• **WHAT IS NEEDED**
Going line by line through the entries below, note each one with "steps", then report how many there are and nothing else.

--- DATA FOR THE TASK Enclosed Below ---

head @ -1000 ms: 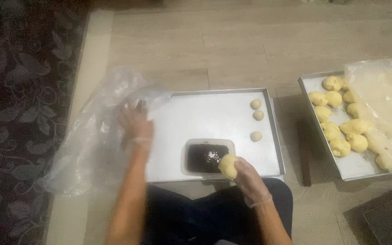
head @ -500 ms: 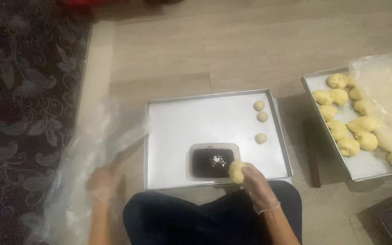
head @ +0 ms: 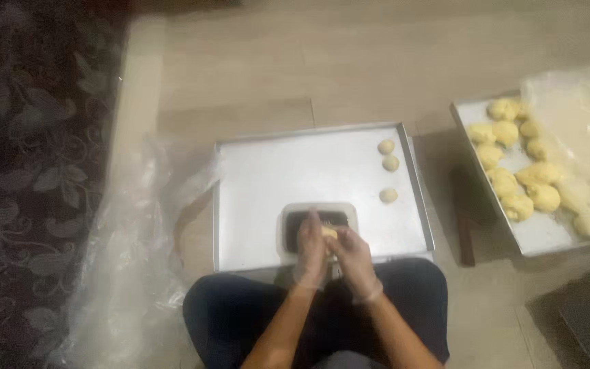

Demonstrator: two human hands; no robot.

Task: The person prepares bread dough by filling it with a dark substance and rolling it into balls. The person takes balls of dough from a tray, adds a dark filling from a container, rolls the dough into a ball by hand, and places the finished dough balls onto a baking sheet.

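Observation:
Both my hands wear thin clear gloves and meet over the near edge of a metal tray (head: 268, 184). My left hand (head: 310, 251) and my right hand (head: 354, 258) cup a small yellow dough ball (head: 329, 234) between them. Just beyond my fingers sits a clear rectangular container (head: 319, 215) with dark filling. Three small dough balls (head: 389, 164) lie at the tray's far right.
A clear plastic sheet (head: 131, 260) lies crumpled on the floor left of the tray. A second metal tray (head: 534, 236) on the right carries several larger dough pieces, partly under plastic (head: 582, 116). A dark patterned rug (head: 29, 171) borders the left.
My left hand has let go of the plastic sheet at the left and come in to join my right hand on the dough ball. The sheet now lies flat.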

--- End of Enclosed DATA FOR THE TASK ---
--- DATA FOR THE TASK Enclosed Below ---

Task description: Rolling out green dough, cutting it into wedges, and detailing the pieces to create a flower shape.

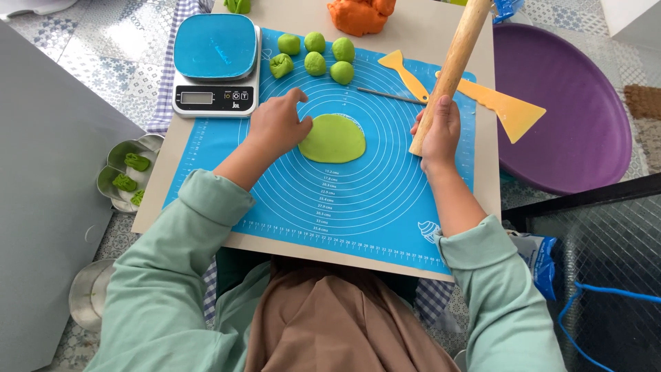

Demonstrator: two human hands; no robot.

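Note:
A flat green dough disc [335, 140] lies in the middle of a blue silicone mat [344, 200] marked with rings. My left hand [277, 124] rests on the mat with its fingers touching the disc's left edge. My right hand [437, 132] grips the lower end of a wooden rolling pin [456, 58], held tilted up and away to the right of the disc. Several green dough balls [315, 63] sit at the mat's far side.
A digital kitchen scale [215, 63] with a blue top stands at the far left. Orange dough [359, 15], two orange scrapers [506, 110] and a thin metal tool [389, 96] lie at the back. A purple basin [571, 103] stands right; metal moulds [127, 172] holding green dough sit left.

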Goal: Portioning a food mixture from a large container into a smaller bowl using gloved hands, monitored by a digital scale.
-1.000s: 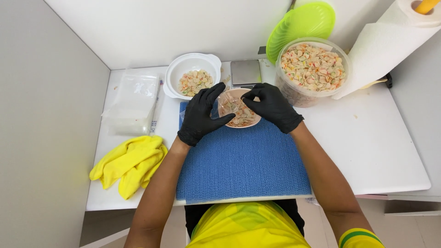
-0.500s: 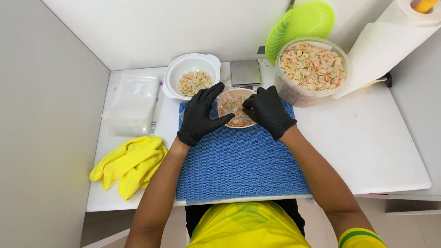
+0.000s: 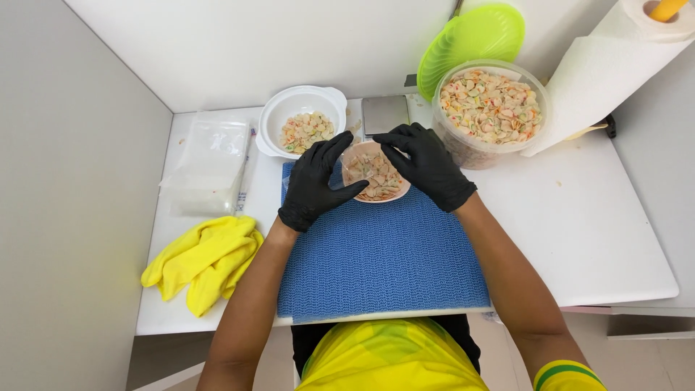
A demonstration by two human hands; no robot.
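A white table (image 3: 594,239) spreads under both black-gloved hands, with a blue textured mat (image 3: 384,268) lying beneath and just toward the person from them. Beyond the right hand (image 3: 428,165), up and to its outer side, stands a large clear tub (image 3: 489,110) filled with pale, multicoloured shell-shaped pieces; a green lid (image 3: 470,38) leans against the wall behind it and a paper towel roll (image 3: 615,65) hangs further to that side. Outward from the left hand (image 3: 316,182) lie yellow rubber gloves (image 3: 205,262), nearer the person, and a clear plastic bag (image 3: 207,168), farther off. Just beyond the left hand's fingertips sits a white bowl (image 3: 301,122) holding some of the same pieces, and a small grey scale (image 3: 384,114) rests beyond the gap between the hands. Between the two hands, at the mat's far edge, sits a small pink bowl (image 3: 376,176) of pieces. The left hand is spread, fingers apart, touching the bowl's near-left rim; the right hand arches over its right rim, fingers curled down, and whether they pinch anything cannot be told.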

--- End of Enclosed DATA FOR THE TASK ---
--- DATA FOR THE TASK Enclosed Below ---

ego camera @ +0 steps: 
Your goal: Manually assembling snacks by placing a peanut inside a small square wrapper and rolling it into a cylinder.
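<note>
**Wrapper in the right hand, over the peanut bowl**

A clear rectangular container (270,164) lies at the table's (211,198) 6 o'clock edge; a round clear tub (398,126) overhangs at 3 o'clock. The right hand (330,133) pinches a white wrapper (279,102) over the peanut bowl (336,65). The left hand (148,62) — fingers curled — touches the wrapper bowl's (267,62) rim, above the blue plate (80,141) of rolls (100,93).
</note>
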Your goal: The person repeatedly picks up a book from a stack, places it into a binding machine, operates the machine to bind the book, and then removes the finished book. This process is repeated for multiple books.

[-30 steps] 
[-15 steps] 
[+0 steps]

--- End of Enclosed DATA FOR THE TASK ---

• **ANSWER TO THIS EXERCISE**
4